# ACTIVITY
What is the count of lines in the listing below that hold the string "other"? Reply with that number alone.

# AVAILABLE DATA

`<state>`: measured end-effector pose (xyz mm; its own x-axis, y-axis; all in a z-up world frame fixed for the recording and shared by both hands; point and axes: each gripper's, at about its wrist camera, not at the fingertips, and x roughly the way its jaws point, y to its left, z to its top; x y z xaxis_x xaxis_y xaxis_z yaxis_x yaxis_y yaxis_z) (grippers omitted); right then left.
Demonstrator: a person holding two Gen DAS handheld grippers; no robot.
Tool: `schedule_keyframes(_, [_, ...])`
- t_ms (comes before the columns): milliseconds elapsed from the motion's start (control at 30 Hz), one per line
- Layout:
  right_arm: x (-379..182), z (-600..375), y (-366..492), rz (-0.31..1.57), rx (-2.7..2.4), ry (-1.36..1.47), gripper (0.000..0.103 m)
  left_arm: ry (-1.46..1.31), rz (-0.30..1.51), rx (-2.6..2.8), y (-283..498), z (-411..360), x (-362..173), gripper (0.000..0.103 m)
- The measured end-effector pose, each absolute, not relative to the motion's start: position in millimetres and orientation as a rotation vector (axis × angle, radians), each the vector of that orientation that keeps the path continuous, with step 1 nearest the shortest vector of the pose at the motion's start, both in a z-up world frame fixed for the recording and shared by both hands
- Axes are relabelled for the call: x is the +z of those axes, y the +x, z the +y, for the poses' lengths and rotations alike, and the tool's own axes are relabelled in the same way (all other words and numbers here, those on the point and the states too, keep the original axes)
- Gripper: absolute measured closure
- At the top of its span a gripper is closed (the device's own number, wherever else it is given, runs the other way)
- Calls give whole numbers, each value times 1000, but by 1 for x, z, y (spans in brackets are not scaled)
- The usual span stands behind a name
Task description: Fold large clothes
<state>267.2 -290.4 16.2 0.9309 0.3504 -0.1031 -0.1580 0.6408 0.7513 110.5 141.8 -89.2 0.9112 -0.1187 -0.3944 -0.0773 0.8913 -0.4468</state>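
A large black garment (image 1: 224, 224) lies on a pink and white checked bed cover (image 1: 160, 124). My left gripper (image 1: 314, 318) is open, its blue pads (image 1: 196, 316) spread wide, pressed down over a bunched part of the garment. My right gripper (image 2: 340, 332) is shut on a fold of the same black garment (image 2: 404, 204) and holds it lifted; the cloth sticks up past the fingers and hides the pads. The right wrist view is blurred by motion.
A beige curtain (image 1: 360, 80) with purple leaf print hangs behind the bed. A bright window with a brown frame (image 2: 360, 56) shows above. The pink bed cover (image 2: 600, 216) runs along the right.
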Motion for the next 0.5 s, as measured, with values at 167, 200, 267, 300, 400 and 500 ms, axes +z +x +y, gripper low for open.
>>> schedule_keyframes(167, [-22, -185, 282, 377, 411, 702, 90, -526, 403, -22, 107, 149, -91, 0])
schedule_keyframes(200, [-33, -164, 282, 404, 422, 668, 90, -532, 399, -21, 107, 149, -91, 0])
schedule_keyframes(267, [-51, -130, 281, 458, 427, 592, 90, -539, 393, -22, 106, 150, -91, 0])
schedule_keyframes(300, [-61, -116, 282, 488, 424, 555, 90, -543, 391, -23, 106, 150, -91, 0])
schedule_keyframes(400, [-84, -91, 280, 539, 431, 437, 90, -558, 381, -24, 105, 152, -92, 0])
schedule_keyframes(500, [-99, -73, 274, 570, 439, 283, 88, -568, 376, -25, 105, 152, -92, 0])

# REPLY TO THE EXERCISE
2